*MATERIAL SHOWN:*

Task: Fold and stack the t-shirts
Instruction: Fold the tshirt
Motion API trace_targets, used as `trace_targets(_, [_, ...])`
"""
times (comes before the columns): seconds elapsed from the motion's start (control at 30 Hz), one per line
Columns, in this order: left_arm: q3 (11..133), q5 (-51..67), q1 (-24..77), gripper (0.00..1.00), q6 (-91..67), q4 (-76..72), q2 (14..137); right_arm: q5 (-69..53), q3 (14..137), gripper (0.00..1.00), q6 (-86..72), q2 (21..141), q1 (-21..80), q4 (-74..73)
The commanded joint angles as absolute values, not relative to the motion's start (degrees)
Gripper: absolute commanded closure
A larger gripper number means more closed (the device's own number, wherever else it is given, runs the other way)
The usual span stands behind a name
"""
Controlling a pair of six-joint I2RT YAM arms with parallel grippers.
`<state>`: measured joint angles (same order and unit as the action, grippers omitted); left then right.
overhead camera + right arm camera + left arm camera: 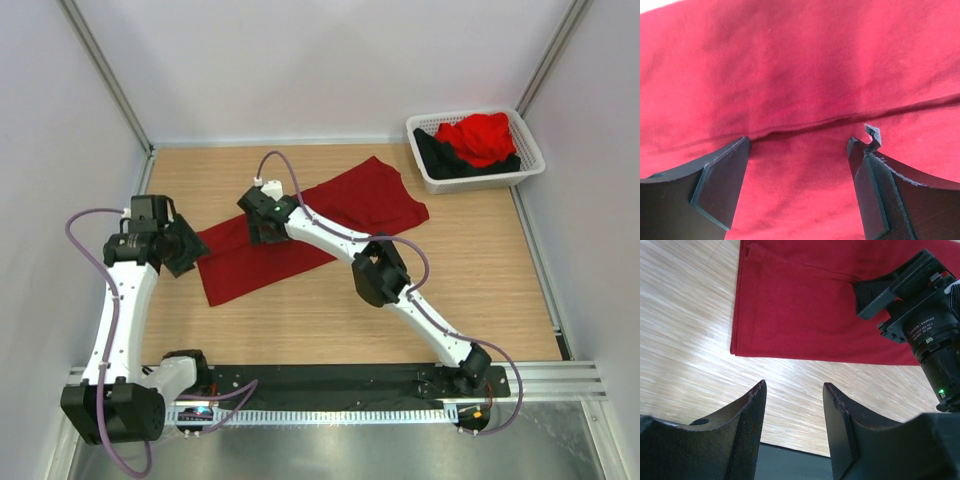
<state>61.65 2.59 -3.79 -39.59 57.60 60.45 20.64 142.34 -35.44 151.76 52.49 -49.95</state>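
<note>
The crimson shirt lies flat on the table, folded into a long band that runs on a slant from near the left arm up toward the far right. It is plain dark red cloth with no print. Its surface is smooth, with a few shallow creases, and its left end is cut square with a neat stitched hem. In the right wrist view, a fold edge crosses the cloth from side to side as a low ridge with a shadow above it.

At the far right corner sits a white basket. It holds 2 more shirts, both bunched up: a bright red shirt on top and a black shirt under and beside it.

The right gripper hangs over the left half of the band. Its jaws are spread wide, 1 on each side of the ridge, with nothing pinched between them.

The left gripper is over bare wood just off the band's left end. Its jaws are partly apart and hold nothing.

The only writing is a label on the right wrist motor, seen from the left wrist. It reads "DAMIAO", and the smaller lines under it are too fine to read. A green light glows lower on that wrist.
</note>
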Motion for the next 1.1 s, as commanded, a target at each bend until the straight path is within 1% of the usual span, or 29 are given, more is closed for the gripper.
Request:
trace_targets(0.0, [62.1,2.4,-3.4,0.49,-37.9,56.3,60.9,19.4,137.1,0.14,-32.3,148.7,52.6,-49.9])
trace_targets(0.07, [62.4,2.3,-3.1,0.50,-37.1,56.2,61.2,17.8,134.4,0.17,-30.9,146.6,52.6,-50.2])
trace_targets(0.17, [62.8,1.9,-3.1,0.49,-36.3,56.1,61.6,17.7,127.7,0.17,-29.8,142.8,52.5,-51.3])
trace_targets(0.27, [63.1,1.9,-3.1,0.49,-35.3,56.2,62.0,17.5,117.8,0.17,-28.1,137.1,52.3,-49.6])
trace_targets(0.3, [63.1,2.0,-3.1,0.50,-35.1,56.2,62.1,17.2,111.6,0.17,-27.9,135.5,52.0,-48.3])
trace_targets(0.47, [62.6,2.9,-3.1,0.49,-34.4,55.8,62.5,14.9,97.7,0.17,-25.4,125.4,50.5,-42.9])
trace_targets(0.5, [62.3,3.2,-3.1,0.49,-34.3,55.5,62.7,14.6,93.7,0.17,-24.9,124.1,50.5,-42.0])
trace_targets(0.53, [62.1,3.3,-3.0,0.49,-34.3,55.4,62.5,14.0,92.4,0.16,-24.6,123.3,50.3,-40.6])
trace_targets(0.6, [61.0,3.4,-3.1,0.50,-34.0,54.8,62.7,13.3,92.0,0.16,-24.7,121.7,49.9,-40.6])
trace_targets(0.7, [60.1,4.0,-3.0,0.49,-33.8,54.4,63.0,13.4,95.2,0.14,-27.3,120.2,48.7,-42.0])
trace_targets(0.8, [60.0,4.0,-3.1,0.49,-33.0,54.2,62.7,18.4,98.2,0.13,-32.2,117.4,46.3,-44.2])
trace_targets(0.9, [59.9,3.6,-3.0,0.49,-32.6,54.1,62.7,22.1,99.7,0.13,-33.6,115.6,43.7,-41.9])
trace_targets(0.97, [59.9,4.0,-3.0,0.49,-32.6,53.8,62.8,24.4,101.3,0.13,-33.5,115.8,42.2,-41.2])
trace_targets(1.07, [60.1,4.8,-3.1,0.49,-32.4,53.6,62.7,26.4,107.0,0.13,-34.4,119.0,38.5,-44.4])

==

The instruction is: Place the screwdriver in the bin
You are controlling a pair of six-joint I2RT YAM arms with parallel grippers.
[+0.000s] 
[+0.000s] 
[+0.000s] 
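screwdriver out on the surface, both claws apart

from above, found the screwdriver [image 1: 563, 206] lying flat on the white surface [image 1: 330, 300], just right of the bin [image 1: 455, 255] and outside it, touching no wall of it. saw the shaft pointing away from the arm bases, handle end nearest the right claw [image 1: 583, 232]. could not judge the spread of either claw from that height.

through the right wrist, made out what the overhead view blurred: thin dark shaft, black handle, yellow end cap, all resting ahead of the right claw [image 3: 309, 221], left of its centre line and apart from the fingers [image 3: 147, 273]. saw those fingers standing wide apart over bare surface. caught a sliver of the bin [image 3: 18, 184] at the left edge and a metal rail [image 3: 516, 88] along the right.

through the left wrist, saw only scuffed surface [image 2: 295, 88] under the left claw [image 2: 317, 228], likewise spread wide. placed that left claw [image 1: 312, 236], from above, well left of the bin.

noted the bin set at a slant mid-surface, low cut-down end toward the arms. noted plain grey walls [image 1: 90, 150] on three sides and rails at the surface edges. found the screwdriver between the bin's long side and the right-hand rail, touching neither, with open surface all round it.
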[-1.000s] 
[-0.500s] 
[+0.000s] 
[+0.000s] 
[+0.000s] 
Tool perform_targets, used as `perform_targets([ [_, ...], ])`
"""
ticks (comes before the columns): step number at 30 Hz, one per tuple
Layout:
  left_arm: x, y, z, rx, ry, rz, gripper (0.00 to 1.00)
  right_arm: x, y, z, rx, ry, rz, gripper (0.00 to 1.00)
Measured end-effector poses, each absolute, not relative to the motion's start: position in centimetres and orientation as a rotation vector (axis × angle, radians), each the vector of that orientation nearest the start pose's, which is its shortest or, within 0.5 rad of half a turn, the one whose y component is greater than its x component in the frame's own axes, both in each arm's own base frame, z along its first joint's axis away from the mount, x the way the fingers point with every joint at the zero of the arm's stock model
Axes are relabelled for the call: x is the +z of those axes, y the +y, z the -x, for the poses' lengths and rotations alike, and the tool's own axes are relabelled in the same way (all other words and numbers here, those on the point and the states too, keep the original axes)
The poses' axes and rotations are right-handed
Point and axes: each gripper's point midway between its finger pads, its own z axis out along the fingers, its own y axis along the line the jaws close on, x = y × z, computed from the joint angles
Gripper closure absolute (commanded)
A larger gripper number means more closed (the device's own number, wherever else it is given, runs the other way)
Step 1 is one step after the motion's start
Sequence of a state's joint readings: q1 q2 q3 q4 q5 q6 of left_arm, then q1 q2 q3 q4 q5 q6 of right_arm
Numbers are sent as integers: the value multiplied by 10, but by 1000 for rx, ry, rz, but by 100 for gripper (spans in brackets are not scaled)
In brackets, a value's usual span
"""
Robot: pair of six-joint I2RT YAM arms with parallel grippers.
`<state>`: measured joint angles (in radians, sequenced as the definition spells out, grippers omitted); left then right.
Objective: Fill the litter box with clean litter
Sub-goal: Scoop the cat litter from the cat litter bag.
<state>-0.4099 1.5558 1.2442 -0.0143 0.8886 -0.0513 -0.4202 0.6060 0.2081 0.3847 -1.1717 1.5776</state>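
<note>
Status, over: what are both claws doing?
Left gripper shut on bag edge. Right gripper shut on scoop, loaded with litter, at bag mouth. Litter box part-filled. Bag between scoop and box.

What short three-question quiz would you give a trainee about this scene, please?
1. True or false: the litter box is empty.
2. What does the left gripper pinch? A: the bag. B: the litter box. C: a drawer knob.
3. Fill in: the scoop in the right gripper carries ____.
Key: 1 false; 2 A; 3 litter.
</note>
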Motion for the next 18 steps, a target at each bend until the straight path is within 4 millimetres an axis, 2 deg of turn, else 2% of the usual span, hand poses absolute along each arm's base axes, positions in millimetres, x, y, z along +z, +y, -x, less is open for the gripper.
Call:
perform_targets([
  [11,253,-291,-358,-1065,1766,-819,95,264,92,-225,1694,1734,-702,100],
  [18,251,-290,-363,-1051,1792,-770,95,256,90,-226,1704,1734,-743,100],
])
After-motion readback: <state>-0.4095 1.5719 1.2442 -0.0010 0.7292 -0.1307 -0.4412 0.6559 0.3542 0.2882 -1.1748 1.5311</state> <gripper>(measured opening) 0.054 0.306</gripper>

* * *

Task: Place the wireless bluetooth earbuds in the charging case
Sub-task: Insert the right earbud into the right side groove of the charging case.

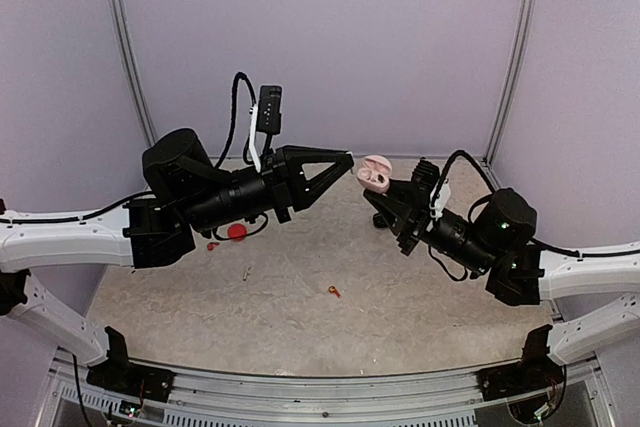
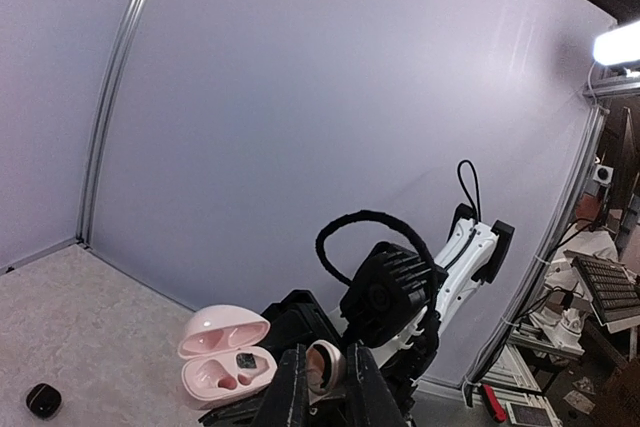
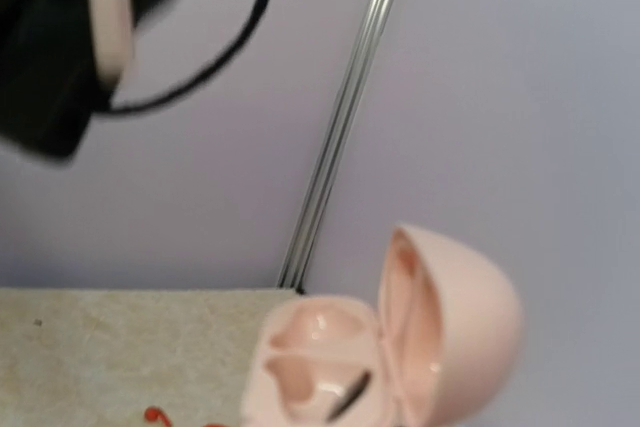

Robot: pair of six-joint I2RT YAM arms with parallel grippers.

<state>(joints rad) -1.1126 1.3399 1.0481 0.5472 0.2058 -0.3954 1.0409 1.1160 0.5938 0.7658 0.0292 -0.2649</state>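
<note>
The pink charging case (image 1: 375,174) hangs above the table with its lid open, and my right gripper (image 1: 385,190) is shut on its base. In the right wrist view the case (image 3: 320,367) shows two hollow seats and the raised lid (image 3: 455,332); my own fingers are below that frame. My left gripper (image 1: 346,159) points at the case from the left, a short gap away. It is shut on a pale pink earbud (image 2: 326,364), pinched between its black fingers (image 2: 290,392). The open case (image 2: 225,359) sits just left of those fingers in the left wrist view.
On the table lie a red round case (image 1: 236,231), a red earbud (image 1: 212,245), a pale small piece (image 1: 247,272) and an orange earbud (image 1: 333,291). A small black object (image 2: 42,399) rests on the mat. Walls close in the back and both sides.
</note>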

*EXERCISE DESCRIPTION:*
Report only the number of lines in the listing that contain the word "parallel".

*RESPONSE TO THE TASK:*
4